Roy Sesan, the leader of the First People of Kgalagari, yesterday declared that peace talks with President Ian Khama on possible resolution of their land issue are over and he is taking the war to another level.

In a telephone interview from Gantsi,   Sesana told Mmegi that President Khama's talks had failed to yield any benefits and announced the bushmen - or Basarwa - are now taking the government to the International Court of Justice (ICJ), for trampling on the Bushmen's rights and ignoring  the 2006 High Court order when they won the landmark case.

' We have taken the government of Botswana to Court on several occasions but court orders were not implemented,' Sesana said.

' We took them to court when the wildlife officers were confiscating our livestock inside the CKGR, but some Basarwa up to now have not been compensated. We also fought in court to be allowed to hunt with permits inside the CKGR, but up to now a number of us do not have the hunting permits. We also won the land case after appeal, but the majority of us were not allowed to return.'

' We are convinced we should now go back to the courtroom, but it will be a different court room, not in Botswana. We want our matter to be heard by an international court this time.

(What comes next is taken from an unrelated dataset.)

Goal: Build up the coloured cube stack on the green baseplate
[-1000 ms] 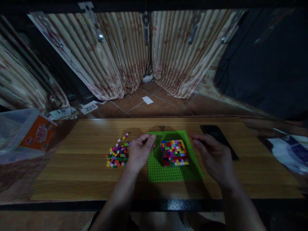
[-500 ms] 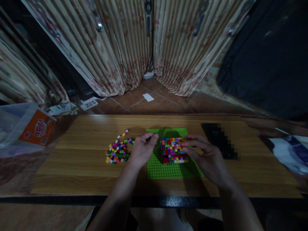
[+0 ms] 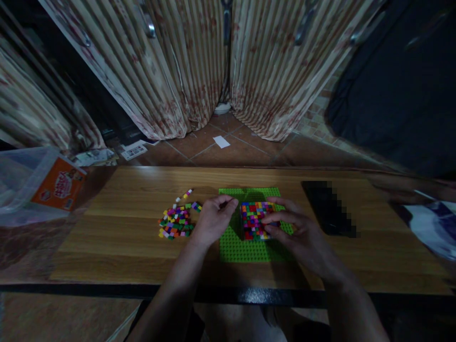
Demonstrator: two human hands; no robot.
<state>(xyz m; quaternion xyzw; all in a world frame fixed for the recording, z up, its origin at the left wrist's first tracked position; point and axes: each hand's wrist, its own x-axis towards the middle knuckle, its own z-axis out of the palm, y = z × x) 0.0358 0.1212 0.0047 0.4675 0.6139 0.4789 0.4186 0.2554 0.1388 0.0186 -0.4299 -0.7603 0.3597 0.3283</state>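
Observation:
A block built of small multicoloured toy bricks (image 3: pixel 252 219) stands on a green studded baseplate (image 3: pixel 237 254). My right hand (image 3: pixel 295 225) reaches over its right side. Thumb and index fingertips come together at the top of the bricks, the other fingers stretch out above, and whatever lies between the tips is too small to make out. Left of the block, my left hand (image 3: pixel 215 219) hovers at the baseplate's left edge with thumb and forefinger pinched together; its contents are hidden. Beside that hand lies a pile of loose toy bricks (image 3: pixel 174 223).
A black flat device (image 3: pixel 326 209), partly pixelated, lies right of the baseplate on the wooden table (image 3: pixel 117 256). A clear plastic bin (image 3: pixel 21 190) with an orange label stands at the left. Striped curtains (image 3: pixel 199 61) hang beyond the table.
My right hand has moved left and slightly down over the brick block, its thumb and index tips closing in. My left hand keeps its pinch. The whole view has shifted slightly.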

It looks like when it comes to Basarwa, court is insensitive0.'

'We find ourselves in  (Morgan) Tsvangirai's situation. He won the elections but (Robert) Mugabe wouldn't let him rule. In South Africa, when  (Nelson) Mandela was eventually freed, that freedom reached everyone, even those who worked in the remotest Boer farms. But it would seem there is a different rule for Mosarwa,' Sesana said.

Sesana, who won the alternative Nobel Prize in 2007, makes the latest announcement approximately two weeks after Survival International (SI) re-ignited its global anti-Botswana government campaign over the treatment of Basarwa.

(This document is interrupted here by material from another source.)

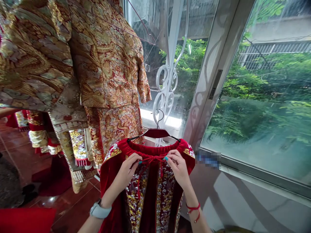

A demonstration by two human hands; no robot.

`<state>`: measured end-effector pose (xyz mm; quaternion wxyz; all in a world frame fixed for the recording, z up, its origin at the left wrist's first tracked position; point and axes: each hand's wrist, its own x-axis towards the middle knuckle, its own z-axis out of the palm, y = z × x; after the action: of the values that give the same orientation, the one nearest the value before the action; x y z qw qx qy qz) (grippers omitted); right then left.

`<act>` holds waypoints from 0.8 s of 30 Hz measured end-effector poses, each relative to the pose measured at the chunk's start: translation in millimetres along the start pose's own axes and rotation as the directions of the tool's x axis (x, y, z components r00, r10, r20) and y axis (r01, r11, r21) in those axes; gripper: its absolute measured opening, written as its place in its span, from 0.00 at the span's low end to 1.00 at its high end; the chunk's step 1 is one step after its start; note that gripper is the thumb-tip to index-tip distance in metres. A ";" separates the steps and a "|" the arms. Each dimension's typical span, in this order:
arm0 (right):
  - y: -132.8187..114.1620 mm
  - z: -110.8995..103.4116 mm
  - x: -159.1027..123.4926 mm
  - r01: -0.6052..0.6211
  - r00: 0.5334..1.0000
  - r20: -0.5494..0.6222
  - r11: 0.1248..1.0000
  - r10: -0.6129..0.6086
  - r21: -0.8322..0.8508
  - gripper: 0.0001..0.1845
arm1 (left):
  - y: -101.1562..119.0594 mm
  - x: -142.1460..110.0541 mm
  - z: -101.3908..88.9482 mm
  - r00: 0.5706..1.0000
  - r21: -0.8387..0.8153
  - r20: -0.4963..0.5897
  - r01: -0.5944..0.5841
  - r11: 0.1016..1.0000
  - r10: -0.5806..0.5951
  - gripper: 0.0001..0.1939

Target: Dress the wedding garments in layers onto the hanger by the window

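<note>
A dark red velvet skirt [152, 207] with gold and silver sequined panels hangs in front of me on a hanger [156, 132]. At its gathered waistband a thin red drawstring [153, 158] is tied in a bow. My left hand [130, 170] pinches the bow at its left side. On the right side my right hand [177, 165] pinches the bow's other loop between thumb and fingers. Loose ends of the cord dangle down the front of the skirt.
Gold embroidered garments [109, 64] hang close on the left. Behind the hanger stands a white scrolled metal stand [165, 81] before the window [255, 113]. A red cloth [26, 218] shows at lower left above the tiled floor [70, 207].
</note>
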<state>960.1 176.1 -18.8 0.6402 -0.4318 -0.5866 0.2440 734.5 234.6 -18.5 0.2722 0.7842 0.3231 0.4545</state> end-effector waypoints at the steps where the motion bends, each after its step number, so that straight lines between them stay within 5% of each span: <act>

In 2008 President Khama and some Cabinet ministers met with Basarwa leadership in a highly publicised event hailed as marking the end of Basarwa's relations with SI.

The meeting with Khama also came at a time when reports were rife that SI had been frustrated by Basarwa's reckless handling of financial and material resources they sourced for them from international donors and Hollywood celebrities.

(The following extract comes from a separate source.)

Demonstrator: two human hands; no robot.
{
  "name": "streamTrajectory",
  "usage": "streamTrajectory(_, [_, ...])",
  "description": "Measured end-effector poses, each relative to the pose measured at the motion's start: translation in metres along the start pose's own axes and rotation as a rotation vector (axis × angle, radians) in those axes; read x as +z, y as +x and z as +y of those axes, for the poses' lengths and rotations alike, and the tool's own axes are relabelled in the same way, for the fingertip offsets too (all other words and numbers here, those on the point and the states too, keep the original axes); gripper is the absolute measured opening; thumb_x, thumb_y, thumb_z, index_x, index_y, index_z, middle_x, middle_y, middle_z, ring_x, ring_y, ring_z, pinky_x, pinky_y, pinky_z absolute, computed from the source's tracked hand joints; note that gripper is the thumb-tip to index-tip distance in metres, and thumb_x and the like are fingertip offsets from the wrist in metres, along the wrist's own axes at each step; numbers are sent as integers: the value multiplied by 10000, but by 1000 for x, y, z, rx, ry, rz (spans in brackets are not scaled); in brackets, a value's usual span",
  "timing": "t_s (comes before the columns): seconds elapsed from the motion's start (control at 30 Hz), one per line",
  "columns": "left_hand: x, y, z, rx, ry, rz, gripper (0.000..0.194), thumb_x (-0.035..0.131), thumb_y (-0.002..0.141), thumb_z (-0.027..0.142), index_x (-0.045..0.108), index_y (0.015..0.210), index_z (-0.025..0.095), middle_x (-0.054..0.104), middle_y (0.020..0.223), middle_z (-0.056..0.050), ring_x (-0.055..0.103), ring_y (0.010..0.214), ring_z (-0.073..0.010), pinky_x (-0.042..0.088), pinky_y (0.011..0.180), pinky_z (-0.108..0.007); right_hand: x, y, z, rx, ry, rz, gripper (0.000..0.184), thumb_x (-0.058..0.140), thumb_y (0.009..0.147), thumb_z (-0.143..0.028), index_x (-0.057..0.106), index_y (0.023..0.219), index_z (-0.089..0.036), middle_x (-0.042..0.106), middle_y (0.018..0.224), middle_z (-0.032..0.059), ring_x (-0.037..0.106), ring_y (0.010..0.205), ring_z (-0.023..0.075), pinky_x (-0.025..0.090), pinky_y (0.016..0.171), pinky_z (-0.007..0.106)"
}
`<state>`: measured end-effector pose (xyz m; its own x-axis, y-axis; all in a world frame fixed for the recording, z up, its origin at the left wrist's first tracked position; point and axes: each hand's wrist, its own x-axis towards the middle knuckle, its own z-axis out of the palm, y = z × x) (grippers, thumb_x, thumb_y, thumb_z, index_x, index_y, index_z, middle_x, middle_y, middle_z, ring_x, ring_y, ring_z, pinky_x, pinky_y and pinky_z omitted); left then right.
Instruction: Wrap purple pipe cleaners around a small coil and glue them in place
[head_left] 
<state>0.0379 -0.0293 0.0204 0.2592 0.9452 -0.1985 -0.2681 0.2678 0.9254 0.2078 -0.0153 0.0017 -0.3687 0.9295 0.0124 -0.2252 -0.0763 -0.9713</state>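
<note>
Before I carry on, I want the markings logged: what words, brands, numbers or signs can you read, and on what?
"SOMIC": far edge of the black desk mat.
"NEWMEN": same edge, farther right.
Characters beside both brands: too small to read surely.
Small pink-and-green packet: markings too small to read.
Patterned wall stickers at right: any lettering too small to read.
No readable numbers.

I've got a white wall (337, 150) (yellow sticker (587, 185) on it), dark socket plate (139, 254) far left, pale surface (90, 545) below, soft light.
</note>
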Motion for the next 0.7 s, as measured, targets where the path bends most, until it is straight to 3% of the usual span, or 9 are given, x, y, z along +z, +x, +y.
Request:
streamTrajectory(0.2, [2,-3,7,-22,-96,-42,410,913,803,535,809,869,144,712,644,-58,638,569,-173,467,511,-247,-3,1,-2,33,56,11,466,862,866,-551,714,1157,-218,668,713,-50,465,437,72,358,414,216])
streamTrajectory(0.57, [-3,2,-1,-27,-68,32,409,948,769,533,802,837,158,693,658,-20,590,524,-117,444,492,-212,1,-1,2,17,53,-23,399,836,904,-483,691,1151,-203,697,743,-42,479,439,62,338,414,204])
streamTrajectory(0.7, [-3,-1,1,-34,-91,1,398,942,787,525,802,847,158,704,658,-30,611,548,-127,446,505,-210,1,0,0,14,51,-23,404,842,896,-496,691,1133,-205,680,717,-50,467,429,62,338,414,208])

However, it would seem SI's efforts to add pressure on the Botswana government to recognise Basarwa's land rights have found willing hearts among the Basarwa once again.

And it comes at a time when disillusioned Bushmen, who thought they had won a landmark land rights case in 2006, have gone back to the High Court seeking to force the government to provide them with water and other amenities inside the game reserve. The case was filed last year with the assistance of human rights lawyer, Duma Boko. When the Basarwa delegation first met Khama, Sesana was tasked to identify two representatives from each of the communities in the CKGR and surrounding settlements to constitute a team to engage in consultations with Government in order to chart a way forward in the development of a sustainable management plan for the CKGR. However, Sesana says this is where all the problems started.

He claims that due to the sparseness of the CKGR it has never been possible to consult the communities in the five settlements of Metsiamanong, Mothomela,  Gugama(Kukama), Gope, and Molapo.

' How do they expect me to round all of these people on foot...some of these villages are 70km apart, and I'm supposed to walk there and convene meetings for government. It was not going to work,' Sesana told Mmegi.

' In any case my people also set conditions which the government failed to meet. They wanted water so that they can come to one central place because lack of water causes them to wander all over the CKGR searching for tubers,' Sesana added.

Sesana also revealed that when they met Khama in 2008 they were persuaded not to involve outsiders like SI in the matter, or the local human rights NGO, Ditshwanelo, the Botswana Centre for Human Rights.

However, the Bushmen leader says that after meeting with Khama once, the Basarwa issue was later handed over to the Minister of  Environment, Wildlife and Tourism, Kitso Mokaila and later to Ditshwanelo, but up to now there has been no progress.

Sesana however says he was the one who initiated the much-publicised meeting. ' I was actually motivated by his inaugural address when he mentioned that he would revive culture,' Sesana said.

' I told him Basarwa culture was destroyed from 1997-2000 during the removals from the CKGR. I told him now I'm happy to hear that 'you want to revive culture'. I requested for our cultural homes as Basarwa, we wanted our land.'

Efforts to get comments from the official mediators, Ditshwanelo, were unsuccessful at press time as its director, Alice Mogwe was said to be on leave. Ditshwanelo spokesman Peter Tshukudu is also on leave.